:: STORED DATA ::

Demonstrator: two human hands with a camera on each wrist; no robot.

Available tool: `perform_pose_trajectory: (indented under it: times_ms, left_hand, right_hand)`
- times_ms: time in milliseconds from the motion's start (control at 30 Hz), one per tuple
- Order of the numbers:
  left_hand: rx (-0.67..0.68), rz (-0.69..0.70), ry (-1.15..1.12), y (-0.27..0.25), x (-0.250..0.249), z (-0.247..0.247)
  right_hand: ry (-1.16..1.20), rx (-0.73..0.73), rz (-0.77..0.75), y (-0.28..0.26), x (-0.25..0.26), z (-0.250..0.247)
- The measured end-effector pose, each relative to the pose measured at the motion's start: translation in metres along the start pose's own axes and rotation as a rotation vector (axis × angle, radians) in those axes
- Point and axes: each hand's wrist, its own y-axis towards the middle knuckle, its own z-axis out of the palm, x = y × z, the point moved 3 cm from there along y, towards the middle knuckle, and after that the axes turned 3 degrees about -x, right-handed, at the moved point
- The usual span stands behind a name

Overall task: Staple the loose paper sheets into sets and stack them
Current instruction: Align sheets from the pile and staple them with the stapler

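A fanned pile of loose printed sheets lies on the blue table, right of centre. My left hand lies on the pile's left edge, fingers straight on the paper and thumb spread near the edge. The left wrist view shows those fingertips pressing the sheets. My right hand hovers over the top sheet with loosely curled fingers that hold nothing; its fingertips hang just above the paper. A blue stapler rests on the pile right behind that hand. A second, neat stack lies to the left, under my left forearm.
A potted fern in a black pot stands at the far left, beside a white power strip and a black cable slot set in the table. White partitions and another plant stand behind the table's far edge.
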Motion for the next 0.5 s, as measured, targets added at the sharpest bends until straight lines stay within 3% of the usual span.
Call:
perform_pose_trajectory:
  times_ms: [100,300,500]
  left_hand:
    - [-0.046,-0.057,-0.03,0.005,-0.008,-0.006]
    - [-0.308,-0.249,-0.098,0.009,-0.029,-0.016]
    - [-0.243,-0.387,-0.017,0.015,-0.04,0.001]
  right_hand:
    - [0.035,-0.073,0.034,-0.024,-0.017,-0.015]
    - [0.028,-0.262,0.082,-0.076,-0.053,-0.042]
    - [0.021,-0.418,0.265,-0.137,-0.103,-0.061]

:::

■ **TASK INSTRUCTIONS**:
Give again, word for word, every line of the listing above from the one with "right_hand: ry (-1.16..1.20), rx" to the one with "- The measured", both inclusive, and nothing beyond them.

■ **YOUR RESPONSE**:
  right_hand: ry (-1.16..1.20), rx (-0.73..0.73), rz (-0.77..0.75), y (-0.28..0.26), x (-0.25..0.26), z (-0.250..0.247)
- The measured end-effector pose, each relative to the pose measured at the motion's start: translation in metres along the start pose's own axes and rotation as a rotation vector (axis × angle, radians) in those axes

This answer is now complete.